## Work to be completed
Using the material below, return exactly the lines between the one holding "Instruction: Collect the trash" and the one holding "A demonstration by", inclusive, and no others.

Segment Open

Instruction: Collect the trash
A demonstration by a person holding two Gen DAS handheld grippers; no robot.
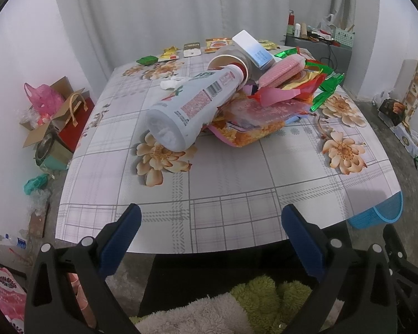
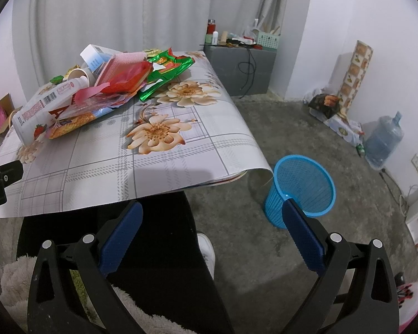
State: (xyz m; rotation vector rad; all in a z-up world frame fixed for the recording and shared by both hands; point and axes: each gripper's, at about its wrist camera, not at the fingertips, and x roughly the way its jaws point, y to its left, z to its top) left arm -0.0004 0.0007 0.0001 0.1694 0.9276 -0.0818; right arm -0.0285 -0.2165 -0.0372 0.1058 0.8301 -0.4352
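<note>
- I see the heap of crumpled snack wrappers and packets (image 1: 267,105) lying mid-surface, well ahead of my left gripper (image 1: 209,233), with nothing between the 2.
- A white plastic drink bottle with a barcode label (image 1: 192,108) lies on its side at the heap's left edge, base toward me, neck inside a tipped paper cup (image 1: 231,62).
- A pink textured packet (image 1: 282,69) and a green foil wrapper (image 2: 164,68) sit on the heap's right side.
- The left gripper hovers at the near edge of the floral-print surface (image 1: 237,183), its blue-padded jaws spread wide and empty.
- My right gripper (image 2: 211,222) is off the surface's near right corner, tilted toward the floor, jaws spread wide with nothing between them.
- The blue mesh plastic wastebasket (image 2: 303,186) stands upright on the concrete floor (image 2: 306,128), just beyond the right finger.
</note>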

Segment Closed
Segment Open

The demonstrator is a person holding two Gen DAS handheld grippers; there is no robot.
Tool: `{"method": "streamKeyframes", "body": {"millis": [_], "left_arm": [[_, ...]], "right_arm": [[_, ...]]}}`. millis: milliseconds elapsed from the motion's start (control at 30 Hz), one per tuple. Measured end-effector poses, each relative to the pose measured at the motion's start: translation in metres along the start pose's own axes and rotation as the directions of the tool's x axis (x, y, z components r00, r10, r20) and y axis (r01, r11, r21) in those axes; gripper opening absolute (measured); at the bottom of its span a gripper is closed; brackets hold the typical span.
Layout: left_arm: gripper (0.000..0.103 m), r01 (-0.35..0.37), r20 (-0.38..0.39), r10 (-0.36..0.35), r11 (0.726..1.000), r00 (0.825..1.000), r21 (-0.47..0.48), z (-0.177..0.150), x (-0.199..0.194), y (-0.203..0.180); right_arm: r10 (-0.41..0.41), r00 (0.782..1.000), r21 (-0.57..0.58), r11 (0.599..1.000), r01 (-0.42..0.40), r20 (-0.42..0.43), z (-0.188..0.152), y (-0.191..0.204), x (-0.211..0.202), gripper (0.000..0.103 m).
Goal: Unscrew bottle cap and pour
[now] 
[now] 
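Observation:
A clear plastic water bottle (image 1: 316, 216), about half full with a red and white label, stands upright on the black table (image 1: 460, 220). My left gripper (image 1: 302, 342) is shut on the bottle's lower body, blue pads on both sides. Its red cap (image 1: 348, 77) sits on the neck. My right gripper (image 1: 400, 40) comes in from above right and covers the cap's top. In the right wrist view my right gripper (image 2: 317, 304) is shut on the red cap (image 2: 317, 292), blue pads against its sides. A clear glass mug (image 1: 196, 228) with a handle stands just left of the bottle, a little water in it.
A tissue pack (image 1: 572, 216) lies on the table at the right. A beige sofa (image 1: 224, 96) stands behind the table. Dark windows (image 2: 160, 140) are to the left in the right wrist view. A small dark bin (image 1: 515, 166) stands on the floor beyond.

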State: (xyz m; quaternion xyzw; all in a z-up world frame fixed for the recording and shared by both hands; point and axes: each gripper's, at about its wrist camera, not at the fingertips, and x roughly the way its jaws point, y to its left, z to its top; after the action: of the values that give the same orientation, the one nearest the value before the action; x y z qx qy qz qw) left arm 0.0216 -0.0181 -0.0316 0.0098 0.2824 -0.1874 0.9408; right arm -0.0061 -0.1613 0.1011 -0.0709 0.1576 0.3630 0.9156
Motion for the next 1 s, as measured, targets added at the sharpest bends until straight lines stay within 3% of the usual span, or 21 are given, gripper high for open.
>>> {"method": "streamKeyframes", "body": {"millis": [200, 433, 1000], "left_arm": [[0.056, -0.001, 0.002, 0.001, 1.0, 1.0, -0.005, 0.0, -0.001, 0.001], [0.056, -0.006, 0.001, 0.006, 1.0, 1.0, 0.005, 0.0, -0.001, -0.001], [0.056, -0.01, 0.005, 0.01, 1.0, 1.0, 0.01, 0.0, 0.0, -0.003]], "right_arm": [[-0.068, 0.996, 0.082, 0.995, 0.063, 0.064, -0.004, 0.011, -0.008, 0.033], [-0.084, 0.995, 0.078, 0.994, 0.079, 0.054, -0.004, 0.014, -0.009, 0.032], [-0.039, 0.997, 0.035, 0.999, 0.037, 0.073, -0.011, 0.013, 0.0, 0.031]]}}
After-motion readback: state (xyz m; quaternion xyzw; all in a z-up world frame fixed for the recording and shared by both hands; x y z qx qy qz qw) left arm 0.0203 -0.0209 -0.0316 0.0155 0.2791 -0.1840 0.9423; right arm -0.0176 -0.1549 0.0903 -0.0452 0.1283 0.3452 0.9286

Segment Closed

## Answer to this problem
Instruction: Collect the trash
A demonstration by a person holding two Gen DAS handheld grippers; no robot.

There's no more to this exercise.